TASK BRIEF.
Wherever the string "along" turns up in the data, copy the whole line.

(Records from a data collection)

──────────────────────────────

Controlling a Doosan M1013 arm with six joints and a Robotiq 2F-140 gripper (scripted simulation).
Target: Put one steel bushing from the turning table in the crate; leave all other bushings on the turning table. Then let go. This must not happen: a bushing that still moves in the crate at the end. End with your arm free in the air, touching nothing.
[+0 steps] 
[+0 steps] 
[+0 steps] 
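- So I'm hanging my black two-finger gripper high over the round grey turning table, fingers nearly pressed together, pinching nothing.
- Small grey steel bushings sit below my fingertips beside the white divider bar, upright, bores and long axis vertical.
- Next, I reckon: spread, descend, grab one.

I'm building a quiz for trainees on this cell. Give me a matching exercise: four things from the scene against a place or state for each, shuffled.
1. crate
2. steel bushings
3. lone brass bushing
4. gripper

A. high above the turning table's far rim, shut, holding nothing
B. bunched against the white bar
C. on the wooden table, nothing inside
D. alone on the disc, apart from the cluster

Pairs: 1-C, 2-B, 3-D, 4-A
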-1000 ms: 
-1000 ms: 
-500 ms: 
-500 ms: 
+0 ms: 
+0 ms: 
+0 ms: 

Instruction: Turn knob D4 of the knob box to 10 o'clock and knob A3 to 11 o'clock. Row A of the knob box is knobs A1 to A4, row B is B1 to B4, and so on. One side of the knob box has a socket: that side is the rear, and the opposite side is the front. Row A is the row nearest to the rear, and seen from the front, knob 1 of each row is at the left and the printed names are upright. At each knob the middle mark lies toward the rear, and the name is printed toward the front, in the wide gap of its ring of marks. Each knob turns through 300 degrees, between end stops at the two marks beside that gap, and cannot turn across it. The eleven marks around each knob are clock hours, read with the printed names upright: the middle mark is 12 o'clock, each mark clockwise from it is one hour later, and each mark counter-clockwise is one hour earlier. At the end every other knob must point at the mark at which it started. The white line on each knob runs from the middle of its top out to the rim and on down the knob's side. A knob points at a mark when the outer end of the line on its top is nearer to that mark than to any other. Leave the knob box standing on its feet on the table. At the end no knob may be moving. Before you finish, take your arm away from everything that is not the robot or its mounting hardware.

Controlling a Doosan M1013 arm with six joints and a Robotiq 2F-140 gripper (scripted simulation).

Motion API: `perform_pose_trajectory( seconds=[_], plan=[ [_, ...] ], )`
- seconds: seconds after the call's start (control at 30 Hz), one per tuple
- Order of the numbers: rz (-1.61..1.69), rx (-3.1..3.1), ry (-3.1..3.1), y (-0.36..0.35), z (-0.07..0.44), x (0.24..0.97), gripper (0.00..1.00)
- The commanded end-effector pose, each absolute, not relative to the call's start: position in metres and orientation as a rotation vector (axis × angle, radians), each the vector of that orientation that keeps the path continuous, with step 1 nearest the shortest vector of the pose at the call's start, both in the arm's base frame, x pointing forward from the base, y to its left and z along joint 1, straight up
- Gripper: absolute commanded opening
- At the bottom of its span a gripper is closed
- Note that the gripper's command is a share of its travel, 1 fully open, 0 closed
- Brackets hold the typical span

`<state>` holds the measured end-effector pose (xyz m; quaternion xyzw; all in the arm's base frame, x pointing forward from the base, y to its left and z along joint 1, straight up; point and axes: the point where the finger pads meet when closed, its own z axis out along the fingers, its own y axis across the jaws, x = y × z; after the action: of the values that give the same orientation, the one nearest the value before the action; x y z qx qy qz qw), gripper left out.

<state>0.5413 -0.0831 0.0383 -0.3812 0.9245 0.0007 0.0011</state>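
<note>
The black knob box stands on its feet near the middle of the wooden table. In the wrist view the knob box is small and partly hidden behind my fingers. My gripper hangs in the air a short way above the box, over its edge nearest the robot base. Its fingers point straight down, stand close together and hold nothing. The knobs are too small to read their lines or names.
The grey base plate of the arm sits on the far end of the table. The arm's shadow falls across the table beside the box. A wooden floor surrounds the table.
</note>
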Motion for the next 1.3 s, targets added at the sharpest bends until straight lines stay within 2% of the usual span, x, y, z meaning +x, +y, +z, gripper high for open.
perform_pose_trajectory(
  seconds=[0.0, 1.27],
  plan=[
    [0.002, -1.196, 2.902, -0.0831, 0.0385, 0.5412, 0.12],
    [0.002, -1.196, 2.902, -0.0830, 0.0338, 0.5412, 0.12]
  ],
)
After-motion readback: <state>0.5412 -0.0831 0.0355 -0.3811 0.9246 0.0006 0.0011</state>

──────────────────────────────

ANSWER TO THIS EXERCISE.
- The commanded end-effector pose, each absolute, not relative to the call's start: position in metres and orientation as a rotation vector (axis × angle, radians), each the vector of that orientation that keeps the path continuous, with step 1 nearest the shortest vector of the pose at the call's start, both in the arm's base frame, x pointing forward from the base, y to its left and z along joint 1, straight up
`<state>` holds the measured end-effector pose (xyz m; quaternion xyzw; all in the arm's base frame, x pointing forward from the base, y to its left and z along joint 1, straight up; point and axes: the point where the finger pads meet when closed, its own z axis out along the fingers, its own y axis across the jaws, x = y × z; after the action: of the values that give the same orientation, the one nearest the value before the action; x y z qx qy qz qw), gripper left out.

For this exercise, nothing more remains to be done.